After all, the decision has already been made to place the coverage, and all that remains is the application, right? Not so fast… Recent actions by insurance carriers suggest that applicants would be well advised to view that paperwork as critically important to their protection—both in the short- and long-term.

The reason is that data entered on an application is classified as a “representation” of the insured’s exposure at the time he or she completes the paperwork. Representations are assertions of fact made by the applicant, specific to a point in time. When filling out a homeowners application, for example, the purchaser is legally obligated to answer all questions accurately, as the information provided determines the insurance company’s decision to enter into the contract.

This is called the “duty of disclosure” and is included in the “doctrine of utmost good faith,” a key principle in an insurance contract that emphasizes mutual faith between the company and applicant.

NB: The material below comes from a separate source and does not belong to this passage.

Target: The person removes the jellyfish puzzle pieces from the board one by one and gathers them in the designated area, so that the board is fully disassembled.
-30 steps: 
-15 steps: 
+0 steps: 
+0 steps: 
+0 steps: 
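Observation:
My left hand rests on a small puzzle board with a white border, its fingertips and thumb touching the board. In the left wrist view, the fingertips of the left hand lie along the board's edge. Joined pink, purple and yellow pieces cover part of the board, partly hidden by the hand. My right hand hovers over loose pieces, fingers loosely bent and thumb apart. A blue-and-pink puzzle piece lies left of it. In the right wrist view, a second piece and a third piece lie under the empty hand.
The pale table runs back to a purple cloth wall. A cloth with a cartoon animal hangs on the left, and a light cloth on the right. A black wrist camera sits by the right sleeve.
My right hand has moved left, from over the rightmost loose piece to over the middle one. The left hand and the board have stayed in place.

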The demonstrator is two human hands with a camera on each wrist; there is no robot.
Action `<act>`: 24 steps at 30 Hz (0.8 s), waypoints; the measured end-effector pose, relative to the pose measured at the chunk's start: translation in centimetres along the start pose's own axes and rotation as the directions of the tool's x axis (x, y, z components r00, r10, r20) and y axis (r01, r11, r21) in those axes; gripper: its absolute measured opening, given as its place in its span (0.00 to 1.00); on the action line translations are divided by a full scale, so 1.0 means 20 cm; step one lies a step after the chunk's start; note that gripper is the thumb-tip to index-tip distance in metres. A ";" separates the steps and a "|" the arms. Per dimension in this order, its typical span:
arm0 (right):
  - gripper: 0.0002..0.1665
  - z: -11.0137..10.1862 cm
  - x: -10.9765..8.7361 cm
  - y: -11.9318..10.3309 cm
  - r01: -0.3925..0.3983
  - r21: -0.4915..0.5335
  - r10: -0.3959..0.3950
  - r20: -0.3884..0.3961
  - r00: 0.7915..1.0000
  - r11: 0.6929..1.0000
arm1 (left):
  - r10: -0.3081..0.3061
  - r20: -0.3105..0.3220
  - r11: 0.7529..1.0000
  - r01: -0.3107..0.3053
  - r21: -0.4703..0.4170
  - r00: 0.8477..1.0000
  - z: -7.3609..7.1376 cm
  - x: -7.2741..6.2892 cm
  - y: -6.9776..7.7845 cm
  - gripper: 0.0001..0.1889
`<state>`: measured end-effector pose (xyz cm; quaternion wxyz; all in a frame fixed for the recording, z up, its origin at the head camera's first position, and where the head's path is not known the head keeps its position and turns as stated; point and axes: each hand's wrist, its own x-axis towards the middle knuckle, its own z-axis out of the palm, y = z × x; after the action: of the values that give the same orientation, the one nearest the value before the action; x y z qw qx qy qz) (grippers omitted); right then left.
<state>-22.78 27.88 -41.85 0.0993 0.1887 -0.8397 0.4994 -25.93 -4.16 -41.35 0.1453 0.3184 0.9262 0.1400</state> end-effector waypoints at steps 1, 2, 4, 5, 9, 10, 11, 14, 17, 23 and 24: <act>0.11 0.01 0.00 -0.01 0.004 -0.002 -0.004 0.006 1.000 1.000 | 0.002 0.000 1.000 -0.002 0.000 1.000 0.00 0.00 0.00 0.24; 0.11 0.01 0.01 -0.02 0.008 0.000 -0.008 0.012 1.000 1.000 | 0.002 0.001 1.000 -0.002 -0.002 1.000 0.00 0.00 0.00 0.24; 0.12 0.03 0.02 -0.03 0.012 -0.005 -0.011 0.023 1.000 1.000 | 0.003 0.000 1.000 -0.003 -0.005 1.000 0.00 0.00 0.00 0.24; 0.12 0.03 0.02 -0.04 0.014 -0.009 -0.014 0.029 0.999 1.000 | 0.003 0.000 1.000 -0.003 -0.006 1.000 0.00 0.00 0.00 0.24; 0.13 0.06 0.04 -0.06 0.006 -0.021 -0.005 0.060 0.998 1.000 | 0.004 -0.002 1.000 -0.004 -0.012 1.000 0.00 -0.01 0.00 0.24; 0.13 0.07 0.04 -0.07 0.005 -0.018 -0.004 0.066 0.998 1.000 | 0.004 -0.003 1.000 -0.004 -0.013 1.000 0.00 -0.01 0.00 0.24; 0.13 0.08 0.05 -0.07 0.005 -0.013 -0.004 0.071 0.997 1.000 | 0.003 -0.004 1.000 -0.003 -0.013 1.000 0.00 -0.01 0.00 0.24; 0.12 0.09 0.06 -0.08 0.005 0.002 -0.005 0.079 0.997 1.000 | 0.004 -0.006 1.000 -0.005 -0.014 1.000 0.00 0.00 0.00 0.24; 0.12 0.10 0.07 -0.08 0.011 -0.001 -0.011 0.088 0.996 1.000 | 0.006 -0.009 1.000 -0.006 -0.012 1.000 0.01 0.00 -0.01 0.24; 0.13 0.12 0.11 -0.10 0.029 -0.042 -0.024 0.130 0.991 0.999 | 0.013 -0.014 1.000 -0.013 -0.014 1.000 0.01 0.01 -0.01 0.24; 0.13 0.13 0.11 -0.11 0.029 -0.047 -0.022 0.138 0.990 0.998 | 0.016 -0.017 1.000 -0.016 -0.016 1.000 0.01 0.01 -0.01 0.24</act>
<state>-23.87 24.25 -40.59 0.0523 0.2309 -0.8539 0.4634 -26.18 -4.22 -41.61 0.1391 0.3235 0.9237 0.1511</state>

Jim Keidel is a managing partner of Keidel, Weldon & Cunningham, LLP, a law firm specializing in insurance-related matters. Keidel notes that, “Insurance companies have an obligation to fully investigate every claim and to apply the policy language and limitations to each event.” In a worst-case scenario, Keidel explains, “They can deny claims if the exposure represented on the application does not match the exposure at the time of the loss.”

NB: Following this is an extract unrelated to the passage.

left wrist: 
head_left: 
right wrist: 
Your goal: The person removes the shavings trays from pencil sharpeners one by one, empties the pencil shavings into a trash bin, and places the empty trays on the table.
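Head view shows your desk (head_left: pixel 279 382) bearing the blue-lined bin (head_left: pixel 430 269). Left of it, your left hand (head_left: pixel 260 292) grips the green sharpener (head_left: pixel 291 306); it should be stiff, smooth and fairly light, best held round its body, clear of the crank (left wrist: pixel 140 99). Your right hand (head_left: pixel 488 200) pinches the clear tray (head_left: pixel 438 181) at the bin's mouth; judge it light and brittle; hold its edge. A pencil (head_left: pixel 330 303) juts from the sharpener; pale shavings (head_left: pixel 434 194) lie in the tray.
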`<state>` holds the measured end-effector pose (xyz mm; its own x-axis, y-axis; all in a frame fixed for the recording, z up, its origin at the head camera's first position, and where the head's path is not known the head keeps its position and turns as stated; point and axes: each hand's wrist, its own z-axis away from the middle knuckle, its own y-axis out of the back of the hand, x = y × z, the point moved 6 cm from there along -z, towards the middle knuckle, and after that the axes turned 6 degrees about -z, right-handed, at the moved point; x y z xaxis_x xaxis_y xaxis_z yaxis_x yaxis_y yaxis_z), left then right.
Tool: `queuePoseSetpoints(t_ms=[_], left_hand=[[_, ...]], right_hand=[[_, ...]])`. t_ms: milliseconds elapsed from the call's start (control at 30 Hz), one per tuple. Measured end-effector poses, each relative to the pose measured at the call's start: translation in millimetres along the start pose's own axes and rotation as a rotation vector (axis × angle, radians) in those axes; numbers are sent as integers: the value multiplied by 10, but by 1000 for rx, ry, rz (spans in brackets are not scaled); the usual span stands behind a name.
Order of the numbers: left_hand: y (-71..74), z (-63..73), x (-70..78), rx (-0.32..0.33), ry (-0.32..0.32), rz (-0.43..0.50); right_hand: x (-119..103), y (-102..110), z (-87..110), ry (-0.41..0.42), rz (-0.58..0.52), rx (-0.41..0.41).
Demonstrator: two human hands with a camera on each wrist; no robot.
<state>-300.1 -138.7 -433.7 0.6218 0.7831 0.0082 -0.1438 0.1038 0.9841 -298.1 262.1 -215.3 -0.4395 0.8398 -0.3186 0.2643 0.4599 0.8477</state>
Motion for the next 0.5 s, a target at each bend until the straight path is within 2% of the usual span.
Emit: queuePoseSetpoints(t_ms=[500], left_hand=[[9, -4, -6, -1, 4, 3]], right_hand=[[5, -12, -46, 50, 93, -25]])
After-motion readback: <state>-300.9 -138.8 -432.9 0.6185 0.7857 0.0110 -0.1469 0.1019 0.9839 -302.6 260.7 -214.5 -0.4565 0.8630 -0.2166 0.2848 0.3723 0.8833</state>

Need an example? Recently in New York, an insurance carrier denied coverage following a house fire when the carrier discovered there was a pit bull in the home that had been present at the time of application—pit bulls are an animal on the insurance company’s prohibited list.

The application had represented there were no dogs in the household.

So, the company reasoned that had the pit bull been declared on the application, it would have never issued a policy in the first place.

That situation, which also involves the insurance broker, remains in litigation.

In another case, a homeowner purchased a home and represented it on the insurance application as owner-occupied. Shortly after, the homeowner relocated overseas and never actually occupied the home, instead electing to rentit. Later, when a smoke-damage loss occurred in the home, the insurance carrier denied coverage, arguing that the policy was void because the home was never “owner occupied.”

Keidel says he’s seen repeated denials like these caused by misrepresentations on the original application. “We strongly recommend that applicants and insurance brokers dutifully go through each and every question on the application and answer each question as completely and accurately as possible.”

When determining coverage at the time of a claim, the original application is every bit as important as the language in the insurance contract. So, completing the application cannot be viewed as an afterthought.

An insurance professional will ask open-ended questions designed to elicit accurate responses; and our best advice? Use a professional insurance broker and take the time necessary to fully and accurately complete “the paperwork.”